* [Try it]: Output exactly the lines below, starting with the line that has "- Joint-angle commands" and going on through the line that has "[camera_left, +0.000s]", both included, and no other lines.

::: Provided records :::

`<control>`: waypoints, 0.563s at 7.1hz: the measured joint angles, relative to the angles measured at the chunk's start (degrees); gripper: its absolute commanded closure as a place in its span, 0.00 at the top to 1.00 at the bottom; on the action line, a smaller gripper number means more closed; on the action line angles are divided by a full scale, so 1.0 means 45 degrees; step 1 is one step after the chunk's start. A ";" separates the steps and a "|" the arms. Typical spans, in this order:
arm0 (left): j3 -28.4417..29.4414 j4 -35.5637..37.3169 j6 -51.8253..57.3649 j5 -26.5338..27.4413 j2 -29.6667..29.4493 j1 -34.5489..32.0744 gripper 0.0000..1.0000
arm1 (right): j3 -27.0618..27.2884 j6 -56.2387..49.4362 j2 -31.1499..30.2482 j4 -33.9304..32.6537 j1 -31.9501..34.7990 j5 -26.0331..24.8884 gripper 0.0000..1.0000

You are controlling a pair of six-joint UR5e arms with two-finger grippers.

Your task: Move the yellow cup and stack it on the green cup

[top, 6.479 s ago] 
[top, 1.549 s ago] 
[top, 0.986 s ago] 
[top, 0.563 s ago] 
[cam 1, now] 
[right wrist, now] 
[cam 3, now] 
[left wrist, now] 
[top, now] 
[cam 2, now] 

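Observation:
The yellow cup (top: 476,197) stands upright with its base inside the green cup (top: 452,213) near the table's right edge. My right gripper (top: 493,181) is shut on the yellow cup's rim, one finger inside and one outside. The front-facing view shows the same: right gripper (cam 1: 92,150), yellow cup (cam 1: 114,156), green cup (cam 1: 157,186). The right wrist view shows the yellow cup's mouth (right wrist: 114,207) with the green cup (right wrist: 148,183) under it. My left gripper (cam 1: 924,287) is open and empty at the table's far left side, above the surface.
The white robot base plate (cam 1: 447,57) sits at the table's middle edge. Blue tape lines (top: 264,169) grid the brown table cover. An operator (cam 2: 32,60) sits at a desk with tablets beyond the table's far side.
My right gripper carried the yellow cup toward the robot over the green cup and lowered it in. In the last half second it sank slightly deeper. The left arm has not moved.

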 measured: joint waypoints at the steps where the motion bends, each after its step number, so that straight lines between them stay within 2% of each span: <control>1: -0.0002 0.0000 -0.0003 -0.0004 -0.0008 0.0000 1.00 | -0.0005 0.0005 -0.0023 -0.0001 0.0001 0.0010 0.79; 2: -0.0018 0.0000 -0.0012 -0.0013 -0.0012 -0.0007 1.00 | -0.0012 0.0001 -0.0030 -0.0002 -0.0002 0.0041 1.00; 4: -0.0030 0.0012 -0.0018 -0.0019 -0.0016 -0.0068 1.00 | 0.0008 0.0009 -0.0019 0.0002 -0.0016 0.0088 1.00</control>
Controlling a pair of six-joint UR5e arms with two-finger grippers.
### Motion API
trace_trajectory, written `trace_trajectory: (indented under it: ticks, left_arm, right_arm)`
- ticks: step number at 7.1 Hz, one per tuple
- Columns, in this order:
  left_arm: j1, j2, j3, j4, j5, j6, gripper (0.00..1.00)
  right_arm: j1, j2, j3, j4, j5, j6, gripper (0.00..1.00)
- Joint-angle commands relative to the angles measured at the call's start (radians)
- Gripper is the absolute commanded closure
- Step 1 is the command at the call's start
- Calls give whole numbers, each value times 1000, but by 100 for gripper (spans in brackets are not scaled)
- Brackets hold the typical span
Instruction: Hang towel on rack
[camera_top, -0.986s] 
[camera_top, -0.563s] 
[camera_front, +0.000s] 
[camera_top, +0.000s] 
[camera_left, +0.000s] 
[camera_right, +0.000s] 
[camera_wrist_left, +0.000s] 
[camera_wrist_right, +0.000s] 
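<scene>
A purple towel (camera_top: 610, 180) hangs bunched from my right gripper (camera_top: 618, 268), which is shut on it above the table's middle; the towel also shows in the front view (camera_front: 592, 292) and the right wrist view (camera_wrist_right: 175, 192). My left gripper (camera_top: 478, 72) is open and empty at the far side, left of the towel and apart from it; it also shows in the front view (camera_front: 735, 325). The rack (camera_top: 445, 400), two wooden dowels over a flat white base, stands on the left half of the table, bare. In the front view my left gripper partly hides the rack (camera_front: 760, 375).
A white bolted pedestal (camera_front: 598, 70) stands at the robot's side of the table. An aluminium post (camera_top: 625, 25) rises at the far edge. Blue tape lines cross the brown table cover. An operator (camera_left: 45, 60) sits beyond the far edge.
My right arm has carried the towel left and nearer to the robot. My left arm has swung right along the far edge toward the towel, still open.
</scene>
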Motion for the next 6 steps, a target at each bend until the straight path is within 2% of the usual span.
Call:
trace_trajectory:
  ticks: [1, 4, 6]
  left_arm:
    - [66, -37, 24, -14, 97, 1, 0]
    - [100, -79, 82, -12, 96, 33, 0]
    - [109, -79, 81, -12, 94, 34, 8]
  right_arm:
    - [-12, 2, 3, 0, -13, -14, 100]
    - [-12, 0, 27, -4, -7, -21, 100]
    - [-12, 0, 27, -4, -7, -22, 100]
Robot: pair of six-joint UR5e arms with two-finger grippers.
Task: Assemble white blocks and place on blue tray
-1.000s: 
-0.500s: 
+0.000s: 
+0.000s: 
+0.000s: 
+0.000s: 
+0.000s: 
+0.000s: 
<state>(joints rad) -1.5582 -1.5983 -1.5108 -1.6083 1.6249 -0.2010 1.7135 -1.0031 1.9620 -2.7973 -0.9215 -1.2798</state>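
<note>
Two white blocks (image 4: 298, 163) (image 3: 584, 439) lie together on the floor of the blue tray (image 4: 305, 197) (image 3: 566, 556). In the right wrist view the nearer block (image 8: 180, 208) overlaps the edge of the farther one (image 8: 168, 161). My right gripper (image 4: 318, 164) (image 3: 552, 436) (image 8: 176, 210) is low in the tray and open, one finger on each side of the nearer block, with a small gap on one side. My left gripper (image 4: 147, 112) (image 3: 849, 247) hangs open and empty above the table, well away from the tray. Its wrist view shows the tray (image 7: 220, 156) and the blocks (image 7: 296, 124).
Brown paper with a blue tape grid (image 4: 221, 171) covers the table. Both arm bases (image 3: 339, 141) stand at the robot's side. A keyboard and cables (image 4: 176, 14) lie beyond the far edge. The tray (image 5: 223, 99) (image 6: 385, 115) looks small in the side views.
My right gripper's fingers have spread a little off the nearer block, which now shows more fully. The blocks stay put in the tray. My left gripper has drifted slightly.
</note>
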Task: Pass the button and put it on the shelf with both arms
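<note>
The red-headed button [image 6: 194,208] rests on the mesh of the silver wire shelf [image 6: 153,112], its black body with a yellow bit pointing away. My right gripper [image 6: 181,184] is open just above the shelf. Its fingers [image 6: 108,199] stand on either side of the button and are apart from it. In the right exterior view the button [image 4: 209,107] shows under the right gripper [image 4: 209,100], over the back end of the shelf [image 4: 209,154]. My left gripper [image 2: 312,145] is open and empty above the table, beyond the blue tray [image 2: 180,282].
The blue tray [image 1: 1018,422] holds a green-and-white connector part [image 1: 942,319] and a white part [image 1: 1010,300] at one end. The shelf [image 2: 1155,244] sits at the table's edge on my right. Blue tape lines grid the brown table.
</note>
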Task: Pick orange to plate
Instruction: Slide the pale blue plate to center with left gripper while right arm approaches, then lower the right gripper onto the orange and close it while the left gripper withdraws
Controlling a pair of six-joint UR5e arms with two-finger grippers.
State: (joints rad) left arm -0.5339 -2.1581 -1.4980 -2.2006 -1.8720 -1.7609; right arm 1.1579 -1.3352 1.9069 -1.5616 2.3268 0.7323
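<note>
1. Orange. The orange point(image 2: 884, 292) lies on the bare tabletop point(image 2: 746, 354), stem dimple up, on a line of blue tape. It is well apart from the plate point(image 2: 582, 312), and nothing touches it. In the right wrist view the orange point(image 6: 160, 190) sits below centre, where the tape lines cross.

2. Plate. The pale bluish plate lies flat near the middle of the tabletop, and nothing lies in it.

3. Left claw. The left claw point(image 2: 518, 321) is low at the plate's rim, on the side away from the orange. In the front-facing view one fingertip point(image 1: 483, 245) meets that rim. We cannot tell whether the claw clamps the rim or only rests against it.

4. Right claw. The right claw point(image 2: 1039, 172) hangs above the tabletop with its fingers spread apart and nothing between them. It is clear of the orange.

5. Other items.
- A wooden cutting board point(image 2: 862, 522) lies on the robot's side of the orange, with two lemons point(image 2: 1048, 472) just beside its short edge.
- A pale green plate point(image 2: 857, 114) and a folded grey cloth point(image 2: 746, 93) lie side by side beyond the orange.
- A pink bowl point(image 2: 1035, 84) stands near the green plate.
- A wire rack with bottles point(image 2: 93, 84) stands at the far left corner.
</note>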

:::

* [Task output]:
- Joint-angle commands relative to the angles measured at the call's start (radians)
- Gripper is the absolute commanded closure
- Step 1 is the command at the call's start
- Calls give whole numbers, each value times 1000, but by 100 for gripper (spans in brackets are not scaled)
- Brackets hold the typical span
Instruction: Hang towel on rack
[camera_top, -0.986s] 
[camera_top, -0.563s] 
[camera_front, +0.000s] 
[camera_top, +0.000s] 
[camera_left, +0.000s] 

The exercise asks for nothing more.